**ASSIGNED TASK:**
Every line below from the one containing "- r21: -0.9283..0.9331" through the one containing "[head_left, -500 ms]" must be transcribed exactly. Omit all lines outside that stretch.

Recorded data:
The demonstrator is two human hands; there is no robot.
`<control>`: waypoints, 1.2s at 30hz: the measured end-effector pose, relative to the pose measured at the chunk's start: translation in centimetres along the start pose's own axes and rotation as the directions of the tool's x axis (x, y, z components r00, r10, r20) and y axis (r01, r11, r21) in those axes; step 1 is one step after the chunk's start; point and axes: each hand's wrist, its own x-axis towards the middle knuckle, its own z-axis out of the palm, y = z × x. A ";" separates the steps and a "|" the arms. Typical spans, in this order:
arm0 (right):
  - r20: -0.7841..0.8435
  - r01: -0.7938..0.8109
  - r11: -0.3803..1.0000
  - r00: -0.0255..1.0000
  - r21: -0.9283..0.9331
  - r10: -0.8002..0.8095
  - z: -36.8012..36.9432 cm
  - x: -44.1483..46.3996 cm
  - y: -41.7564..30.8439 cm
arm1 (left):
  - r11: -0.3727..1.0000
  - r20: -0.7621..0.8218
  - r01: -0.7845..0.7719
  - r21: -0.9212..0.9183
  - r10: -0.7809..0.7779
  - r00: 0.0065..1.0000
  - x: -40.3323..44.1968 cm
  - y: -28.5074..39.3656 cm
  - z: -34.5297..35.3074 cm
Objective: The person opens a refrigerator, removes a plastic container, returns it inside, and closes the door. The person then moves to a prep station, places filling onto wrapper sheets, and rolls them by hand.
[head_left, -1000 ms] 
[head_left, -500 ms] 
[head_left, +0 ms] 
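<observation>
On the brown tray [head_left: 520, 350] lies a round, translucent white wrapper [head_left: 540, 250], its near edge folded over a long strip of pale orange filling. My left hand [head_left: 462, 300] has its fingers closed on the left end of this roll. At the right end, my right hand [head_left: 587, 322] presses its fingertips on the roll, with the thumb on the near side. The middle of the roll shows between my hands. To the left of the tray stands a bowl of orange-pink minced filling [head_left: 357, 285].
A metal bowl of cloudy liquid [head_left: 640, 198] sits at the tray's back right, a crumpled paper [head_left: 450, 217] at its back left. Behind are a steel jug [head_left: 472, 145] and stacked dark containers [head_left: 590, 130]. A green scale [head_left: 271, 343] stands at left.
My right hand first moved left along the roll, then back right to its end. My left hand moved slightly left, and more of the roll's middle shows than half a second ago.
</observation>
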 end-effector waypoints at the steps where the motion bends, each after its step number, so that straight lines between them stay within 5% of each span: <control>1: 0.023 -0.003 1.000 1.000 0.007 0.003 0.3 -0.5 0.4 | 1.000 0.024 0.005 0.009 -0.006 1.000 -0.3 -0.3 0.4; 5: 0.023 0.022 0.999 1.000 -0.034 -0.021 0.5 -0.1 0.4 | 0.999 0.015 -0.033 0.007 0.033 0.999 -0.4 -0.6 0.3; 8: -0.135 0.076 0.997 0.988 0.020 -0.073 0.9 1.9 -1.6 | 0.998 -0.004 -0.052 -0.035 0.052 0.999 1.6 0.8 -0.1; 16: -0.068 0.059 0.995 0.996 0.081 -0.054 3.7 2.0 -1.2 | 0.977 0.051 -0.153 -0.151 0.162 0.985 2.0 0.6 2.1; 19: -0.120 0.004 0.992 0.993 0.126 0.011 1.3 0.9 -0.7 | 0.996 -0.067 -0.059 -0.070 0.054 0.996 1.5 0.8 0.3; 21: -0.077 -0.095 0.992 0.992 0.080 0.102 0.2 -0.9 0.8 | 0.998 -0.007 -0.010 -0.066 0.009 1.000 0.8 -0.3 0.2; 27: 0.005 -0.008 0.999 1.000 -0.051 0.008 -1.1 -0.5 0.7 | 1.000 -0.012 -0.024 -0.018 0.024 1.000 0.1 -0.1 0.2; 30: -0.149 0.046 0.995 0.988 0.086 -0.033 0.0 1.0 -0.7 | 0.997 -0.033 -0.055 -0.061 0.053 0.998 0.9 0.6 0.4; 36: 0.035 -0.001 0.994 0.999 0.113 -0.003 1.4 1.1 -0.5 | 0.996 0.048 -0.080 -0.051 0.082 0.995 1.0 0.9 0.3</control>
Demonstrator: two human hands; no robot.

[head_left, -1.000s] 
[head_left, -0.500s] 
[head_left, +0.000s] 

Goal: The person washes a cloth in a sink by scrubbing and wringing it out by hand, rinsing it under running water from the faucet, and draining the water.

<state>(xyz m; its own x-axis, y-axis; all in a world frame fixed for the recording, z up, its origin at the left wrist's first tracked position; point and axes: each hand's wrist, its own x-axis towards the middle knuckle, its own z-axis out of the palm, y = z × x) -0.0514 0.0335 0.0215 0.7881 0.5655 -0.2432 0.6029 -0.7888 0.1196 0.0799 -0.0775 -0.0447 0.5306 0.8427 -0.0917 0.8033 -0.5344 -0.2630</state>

**PROBLEM SOLUTION:**
  - r21: -0.9283..0.9331
  - r10: -0.8002..0.8095
  - z: -36.8012..36.9432 cm
  - x: -44.1483..46.3996 cm
  - y: -41.7564..30.8439 cm
arm1 (left):
  - r11: -0.3727..1.0000
  - r20: -0.7621..0.8218
  - r01: -0.7845..0.7719
  - r21: -0.9212..0.9183
  - r10: -0.7809..0.7779
  - r00: 0.0065..1.0000
  - x: -40.3323..44.1968 cm
  - y: -28.5074..39.3656 cm
  - z: -34.5297..35.3074 cm
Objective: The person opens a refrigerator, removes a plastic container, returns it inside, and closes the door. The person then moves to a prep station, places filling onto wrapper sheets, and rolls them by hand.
[head_left, -1000 ms] 
[head_left, -500 ms] 

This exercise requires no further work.